* [WHAT THIS TASK INVOLVES]:
Using the material below, repeat exactly the lines from the one with "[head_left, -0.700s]" through the one with "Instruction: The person", ends included, without any images.

☆ ☆ ☆ ☆ ☆

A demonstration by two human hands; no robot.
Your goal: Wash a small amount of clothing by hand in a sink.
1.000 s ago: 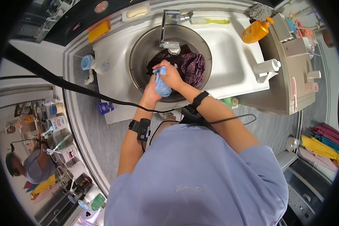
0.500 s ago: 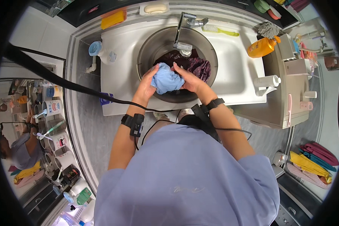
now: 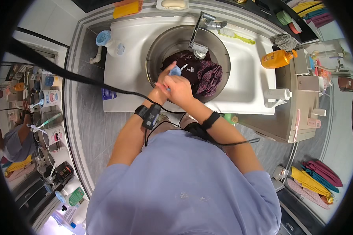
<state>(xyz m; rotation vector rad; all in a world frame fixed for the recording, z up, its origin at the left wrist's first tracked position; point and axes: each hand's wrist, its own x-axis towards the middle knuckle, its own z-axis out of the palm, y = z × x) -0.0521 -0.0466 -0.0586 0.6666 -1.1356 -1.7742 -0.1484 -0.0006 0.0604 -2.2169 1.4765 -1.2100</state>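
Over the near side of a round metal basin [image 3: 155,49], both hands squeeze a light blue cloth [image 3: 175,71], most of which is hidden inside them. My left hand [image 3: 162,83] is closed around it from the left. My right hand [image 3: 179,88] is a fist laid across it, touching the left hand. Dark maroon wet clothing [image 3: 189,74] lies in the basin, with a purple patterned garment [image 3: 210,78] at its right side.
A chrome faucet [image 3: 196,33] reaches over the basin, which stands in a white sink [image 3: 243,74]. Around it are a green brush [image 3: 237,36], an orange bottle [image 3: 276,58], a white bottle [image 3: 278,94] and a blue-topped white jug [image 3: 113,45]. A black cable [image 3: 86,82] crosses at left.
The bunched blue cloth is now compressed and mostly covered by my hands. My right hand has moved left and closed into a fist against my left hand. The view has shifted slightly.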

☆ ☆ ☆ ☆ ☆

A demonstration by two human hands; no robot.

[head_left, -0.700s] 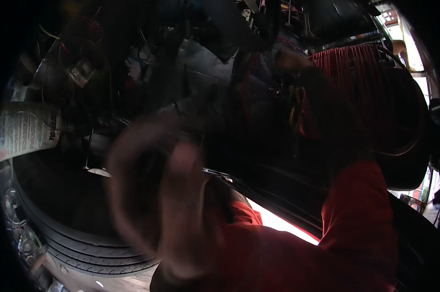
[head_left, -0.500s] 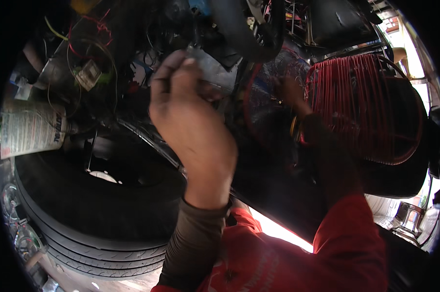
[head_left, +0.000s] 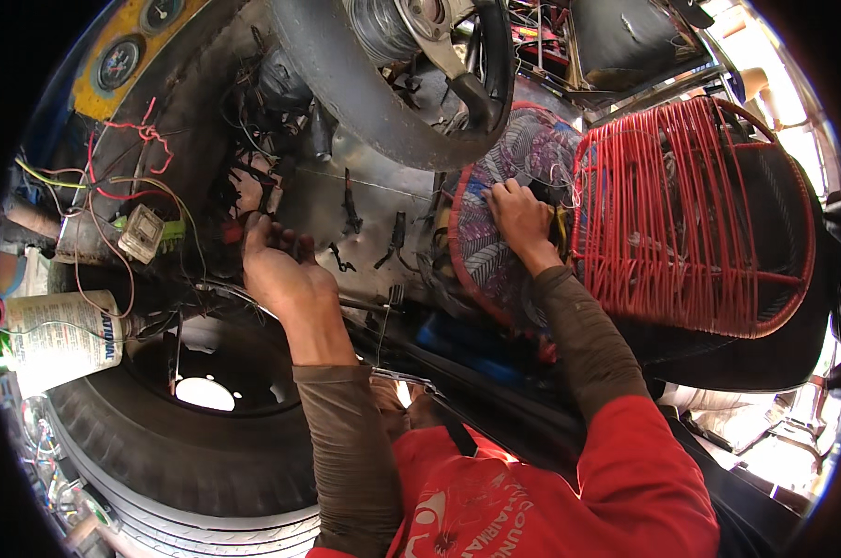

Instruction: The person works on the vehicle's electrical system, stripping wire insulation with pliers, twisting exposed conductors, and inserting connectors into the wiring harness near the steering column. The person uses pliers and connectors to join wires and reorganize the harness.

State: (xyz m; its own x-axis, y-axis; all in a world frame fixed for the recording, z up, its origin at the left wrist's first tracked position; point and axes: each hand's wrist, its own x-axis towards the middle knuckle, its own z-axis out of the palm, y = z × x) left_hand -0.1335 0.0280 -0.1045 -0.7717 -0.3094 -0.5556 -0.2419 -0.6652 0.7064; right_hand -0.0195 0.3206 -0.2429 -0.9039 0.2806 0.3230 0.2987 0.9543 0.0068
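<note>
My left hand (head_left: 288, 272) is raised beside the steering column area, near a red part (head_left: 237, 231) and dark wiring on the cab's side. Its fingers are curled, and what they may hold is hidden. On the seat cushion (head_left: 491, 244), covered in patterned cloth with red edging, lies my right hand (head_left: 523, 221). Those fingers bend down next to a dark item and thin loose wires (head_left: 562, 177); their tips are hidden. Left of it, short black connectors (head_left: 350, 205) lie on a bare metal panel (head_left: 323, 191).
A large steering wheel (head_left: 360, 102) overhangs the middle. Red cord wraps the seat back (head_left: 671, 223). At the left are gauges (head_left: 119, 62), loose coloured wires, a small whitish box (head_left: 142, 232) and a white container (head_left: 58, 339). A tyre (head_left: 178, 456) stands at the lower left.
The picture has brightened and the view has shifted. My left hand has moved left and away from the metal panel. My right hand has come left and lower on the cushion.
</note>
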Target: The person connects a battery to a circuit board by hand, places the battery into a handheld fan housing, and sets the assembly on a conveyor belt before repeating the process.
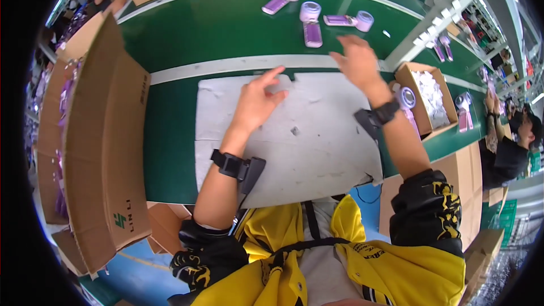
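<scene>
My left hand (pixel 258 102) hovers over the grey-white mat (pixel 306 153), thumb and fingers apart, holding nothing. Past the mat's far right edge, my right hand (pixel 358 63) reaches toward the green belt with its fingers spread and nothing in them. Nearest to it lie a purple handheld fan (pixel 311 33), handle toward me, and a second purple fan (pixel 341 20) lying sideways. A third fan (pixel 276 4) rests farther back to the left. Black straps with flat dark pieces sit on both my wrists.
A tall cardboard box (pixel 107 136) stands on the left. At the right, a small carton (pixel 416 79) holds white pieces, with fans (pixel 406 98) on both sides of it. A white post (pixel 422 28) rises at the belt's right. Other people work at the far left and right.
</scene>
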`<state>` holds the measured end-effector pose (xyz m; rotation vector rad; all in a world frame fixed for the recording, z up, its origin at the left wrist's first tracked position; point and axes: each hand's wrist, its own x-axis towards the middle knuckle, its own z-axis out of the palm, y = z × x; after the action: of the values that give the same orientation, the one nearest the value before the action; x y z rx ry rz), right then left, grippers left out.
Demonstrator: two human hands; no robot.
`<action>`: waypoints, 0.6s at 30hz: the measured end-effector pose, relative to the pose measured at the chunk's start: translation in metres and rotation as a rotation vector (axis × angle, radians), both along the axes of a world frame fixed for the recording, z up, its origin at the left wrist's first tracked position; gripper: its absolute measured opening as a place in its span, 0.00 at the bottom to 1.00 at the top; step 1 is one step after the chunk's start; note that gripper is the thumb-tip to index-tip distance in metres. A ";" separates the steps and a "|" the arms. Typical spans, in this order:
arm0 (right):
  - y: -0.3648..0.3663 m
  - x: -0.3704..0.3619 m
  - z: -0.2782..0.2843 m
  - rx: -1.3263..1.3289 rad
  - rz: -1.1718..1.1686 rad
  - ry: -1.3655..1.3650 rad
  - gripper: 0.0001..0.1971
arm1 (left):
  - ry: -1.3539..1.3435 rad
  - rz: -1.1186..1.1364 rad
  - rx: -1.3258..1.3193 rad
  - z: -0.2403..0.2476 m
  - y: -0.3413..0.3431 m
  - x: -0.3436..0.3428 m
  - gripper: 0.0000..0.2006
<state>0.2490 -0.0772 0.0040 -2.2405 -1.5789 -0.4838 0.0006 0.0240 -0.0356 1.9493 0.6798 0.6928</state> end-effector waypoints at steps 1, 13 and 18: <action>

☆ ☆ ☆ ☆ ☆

* [EXPECTED ANSWER]:
[head_left, -0.700s] 
[head_left, -0.500s] 
[head_left, +0.000s] 

Instruction: The person works on the vehicle's electrical system, stripping wire insulation with pliers, twisting exposed conductors, and inserting connectors into the wiring harness near the steering column. The person uses pliers and connectors to join wires and reorganize the harness.

No further output is required here.